Creating and running our steering macro

Last update: 22 Jun 2022 [History] [Edit]

To actually run this EventLoop algorithm we need some steering code. This can be a root macro in either C++ or python or some compiled C++ code. For this tutorial we will focus on writing a python macro, as that will be required to include the common CP algorithms, but the other options are equally valid (if you don’t intend to use the common CP algorithms).

tip This is only needed when working in EventLoop, inside Athena this will not be used. As such if you know that you will never work in EventLoop you can leave this out (or add it later). However, if you expect never to run in EventLoop you may be better off using the native athena algorithms instead of the AnaAlgorithm class.

We will use another ASG tool called SampleHandler which is a nice tool that allows for easy sample management. In this example we will create and configure a SampleHandler object. We will specify the path to the main directory, under which there could be several subdirectories (typically representing datasets) and within those the individual input files. Here we will tell SampleHandler we are only interested in one input xAOD file (specified by the exact name, but wildcards are accepted to using several specific inputs). More information and options for using SampleHandler to ‘find’ your data is found on the dedicated SampleHandler wiki.

You can really put your steering code anywhere, but it is probably a good idea to keep it in your source area (which is in version control), probably even in your package (typically in the share directory). However, for simplicity within this tutorial we will just place it directly into the source directory.

Writing a Python macro

Create a file called source/MyAnalysis/share/, and make it executable (chmod +x source/MyAnalysis/share/ Fill it with the following:

#!/usr/bin/env python

# Read the submission directory as a command line argument. You can
# extend the list of arguments with your private ones later on.
import optparse
parser = optparse.OptionParser()
parser.add_option( '-s', '--submission-dir', dest = 'submission_dir',
                   action = 'store', type = 'string', default = 'submitDir',
                   help = 'Submission directory for EventLoop' )
( options, args ) = parser.parse_args()

# Set up (Py)ROOT.
import ROOT

# Set up the sample handler object.

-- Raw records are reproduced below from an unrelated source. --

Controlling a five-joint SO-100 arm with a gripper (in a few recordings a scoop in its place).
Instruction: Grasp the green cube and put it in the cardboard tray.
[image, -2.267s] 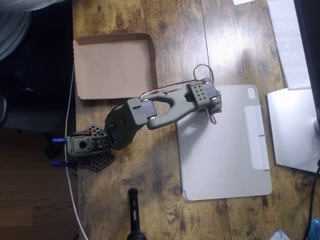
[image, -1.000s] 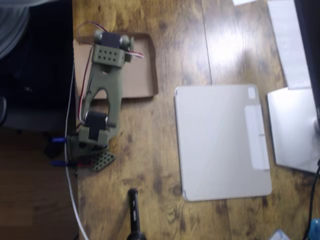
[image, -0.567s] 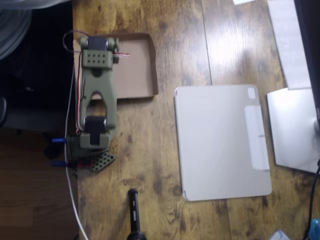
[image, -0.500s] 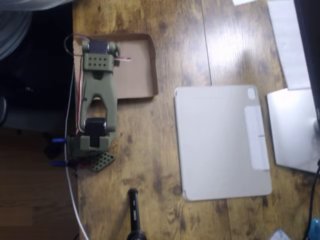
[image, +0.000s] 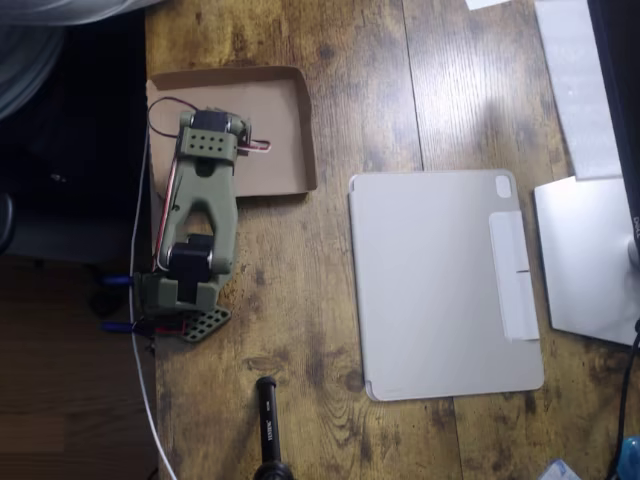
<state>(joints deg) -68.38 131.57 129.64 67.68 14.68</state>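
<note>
From overhead, the cardboard tray (image: 278, 115) sits at the upper left of the wooden table (image: 360, 80), its brown floor plain where it shows, low walls raised along the top and right. My olive-green arm (image: 200, 215) reaches up from its base at the table's left edge and my wrist covers the tray's lower left part. My gripper hangs beneath that wrist, hidden, so I cannot tell how far my jaws are parted or whether they hold anything. The green cube is nowhere that I can make out. To the right lies a grey tablet cover (image: 440, 285), flat and closed. A black cylindrical object (image: 268, 425) at the bottom edge carries white lettering too small to read. A white cable (image: 143, 390) runs down the table's left edge.
</note>
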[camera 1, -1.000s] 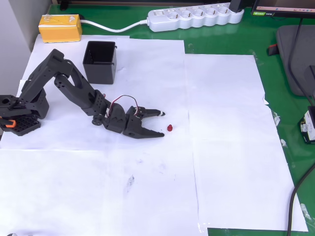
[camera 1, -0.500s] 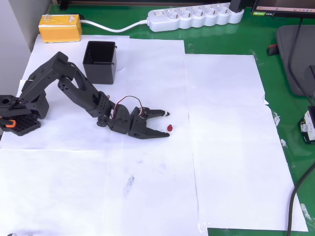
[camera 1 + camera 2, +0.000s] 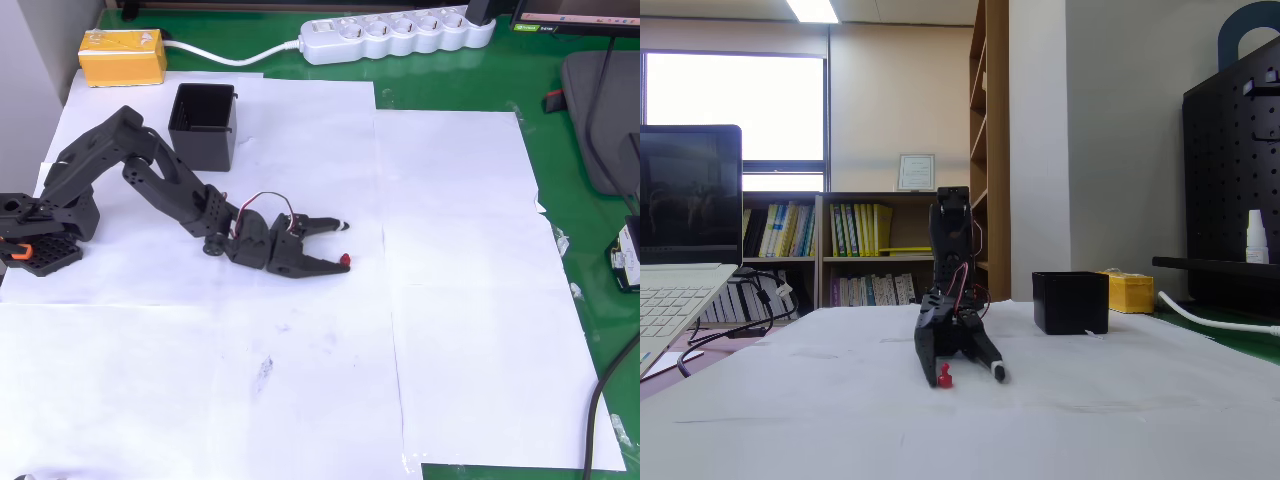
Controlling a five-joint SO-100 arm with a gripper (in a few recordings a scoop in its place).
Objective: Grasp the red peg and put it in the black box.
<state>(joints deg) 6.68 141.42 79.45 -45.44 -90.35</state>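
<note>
The tiny dark-red stubby plastic peg (image 3: 344, 259) sits on the white paper sheets (image 3: 300, 350) that cover the green table (image 3: 590, 130). It is right at the tip of one finger of the black two-finger robot gripper (image 3: 343, 243), between the two fingers. The fingers are spread apart and grip nothing. In the fixed view the peg (image 3: 944, 376) stands upright just in front of the low gripper (image 3: 970, 375); I cannot tell if the finger touches it.

The peg looks very light and hard, with a smooth skin, so it may slide or tip over if a finger bumps it. I think the best hold is across its middle, squeezed gently from both sides.

The small square black plastic box (image 3: 204, 126) with tall walls stands well apart, near the arm's base, and looks empty
</note>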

See comments from the C++ macro
# for the details about these lines.
import os
sh = ROOT.SH.SampleHandler()
sh.setMetaString( 'nc_tree', 'CollectionTree' )
inputFilePath = os.getenv( 'ALRB_TutorialData' ) + '/mc21_13p6TeV.601229.PhPy8EG_A14_ttbar_hdamp258p75_SingleLep.deriv.DAOD_PHYS.e8357_s3802_r13508_p5057/'
ROOT.SH.ScanDir().filePattern( 'DAOD_PHYS.28625583._000007.pool.root.1' ).scan( sh, inputFilePath )

# Create an EventLoop job.
job = ROOT.EL.Job()
job.sampleHandler( sh )
job.options().setDouble( ROOT.EL.Job.optMaxEvents, 500 )
job.options().setString( ROOT.EL.Job.optSubmitDirMode, 'unique-link')

# Create the algorithm's configuration.
from AnaAlgorithm.DualUseConfig import createAlgorithm
alg = createAlgorithm ( 'MyxAODAnalysis', 'AnalysisAlg' )

# later on we'll add some configuration options for our algorithm that go here

# Add our algorithm to the job
job.algsAdd( alg )

# Run the job using the direct driver.
driver = ROOT.EL.DirectDriver()
driver.submit( job, options.submission_dir )

Read over the comments carefully to understand what is happening. Notice that we will only run over the first 500 events (for testing purposes). Obviously if you were doing a real analysis you would want to remove that statement to run over all events in a sample.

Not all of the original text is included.